Der Sportreferent der Stadt Augsburg Dirk Wurm stellte ausführlich den Sport- und Bäderentwicklungsplan der Stadt vor. Dieser habe das Ziel, ausreichend viele Sportstätten zu schaffen, um der Bevölkerung Plätze zu garantieren, wo sie Sport treiben könnten. „Wir wollen etwa öffentliche Sporttreffs schaffen, die tagsüber frei genutzt werden können, abends dann von Vereinen genutzt werden können“. Auch eine sinnvolle Verbindung von Vereinen und Schulsport werde angedacht.

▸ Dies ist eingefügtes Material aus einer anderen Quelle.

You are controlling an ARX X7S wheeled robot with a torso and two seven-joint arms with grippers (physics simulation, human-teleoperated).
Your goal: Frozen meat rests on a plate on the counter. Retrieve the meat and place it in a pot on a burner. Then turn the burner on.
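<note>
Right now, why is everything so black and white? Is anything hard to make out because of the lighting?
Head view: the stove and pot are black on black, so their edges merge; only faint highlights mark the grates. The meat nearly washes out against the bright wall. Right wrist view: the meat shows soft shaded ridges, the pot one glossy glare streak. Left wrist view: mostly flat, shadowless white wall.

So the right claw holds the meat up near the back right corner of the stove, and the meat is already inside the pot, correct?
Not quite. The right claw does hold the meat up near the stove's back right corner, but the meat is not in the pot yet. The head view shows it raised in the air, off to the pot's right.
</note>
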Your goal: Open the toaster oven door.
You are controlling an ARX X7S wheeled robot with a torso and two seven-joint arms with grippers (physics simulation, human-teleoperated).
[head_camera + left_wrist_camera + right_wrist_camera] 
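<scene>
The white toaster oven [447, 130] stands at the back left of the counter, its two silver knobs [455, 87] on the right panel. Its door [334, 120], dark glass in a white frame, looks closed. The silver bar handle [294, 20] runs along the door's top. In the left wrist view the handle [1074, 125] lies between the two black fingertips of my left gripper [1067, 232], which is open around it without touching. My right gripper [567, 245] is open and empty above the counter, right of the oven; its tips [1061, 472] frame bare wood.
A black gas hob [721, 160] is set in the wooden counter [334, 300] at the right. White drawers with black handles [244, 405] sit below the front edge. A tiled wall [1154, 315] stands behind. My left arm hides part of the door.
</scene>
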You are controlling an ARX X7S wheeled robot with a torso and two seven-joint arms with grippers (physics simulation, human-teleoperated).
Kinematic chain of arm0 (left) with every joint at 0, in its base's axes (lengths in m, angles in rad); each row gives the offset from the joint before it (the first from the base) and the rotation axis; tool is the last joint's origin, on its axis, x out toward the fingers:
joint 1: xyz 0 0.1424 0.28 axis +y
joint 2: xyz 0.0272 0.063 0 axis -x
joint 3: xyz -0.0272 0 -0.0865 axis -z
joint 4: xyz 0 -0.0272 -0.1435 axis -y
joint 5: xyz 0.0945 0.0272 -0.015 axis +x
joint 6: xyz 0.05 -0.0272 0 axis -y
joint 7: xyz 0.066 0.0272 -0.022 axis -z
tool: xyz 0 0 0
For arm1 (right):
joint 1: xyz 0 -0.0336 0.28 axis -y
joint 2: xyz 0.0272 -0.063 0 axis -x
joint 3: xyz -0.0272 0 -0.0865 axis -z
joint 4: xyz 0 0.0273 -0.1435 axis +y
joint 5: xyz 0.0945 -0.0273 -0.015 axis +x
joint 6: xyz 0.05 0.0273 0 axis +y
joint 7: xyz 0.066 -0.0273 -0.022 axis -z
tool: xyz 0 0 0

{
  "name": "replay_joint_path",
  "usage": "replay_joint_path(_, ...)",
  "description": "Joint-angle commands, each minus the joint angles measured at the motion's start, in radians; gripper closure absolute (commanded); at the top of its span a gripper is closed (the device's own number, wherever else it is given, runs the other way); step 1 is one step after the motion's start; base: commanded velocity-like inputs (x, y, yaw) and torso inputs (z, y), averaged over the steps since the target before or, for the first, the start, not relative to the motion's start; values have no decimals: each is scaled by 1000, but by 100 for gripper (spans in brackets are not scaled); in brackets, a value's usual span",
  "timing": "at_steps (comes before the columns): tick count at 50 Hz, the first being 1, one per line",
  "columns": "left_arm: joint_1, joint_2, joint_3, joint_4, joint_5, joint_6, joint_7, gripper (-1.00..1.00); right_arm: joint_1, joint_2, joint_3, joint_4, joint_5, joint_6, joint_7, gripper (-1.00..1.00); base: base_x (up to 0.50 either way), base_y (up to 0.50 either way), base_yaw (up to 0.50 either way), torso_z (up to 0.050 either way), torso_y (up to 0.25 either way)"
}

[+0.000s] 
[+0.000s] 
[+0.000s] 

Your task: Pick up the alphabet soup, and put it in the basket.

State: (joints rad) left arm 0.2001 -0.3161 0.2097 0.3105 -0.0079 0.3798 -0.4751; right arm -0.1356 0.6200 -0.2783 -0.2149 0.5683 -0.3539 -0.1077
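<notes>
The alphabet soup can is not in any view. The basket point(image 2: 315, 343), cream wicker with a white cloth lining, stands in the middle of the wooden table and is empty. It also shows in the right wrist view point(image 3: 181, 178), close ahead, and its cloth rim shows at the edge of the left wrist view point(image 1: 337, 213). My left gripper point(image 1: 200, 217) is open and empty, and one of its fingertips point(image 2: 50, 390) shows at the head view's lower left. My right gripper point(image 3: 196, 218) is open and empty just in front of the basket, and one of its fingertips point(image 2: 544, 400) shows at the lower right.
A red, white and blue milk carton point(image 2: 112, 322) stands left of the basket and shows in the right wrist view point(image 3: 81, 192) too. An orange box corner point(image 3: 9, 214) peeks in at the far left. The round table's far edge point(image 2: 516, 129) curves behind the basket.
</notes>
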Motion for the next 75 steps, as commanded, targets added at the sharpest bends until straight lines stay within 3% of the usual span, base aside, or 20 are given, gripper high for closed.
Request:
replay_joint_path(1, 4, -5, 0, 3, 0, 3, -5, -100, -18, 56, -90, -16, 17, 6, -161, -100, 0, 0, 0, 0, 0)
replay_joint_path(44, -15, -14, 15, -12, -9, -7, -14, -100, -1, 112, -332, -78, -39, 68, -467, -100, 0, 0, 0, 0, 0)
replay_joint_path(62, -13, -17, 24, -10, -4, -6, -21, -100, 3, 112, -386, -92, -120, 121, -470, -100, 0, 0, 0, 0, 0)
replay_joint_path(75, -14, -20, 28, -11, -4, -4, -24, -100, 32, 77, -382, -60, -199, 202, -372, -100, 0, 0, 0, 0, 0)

Der Sportwissenschaftler Dr. Jürgen Hofmann sagte: „Schulen sind der beste Ort für Integration durch Sport, denn die Schule ist Pflicht und erreicht alle Kinder“. Er appellierte an die Politik, mehr Geld in Bäder und Schulsport zu investieren. StudentInnen seiner Fakultät bieten seit vielen Jahren ein offenes niederschwelliges Sportprojekt an den drei Lechhauser Schulen an, das sehr viele Kinder erreicht.
Plamen Nikolov, Integrationsreferent des BLSV, beschrieb das Angebot seines Verbands, um die Integration zu unterstützen. „Wir bilden Übungsleiter fort, unterstützen Vereine, die neue Sportarten anbieten wollen und regen auch außersportliche Angebote an wie Hausaufgabenbetreuung oder Behördenbegleitung“. Vereine können sich zu Stützpunktvereinen fortbilden lassen. So sind etwa beim DJK Göggingen vier Kricketmannschaften gebildet worden, weil so viele afghanische Flüchtlinge Kricket spielen wollen. Der BLSV hat bei der Bezahlung der Schläger und der Ausrüstung geholfen.

Im Anschluss fand ein reger Austausch zwischen Gästen im Saal und auf dem Podium statt. Viele Themen von Finanznot bis hin zu Nachwuchssorgen eines Motorsportvereins wurden diskutiert. Ein Streitthema war, ob Sportvereine darauf bestehen sollten, dass alle Mannschaften gemischt sein sollten oder ob nationenspezifische Mannschaften auch integrationsfördernd seien. Dr. Jürgen Hofmann sagte, die nationenspezifischen Gruppen seien am Anfang wichtig und sinnvoll, nach einer gewissen Zeit würde aber die Neugierde dafür sorgen, dass sich die Sportler auch den anderen Sportarten zuwenden.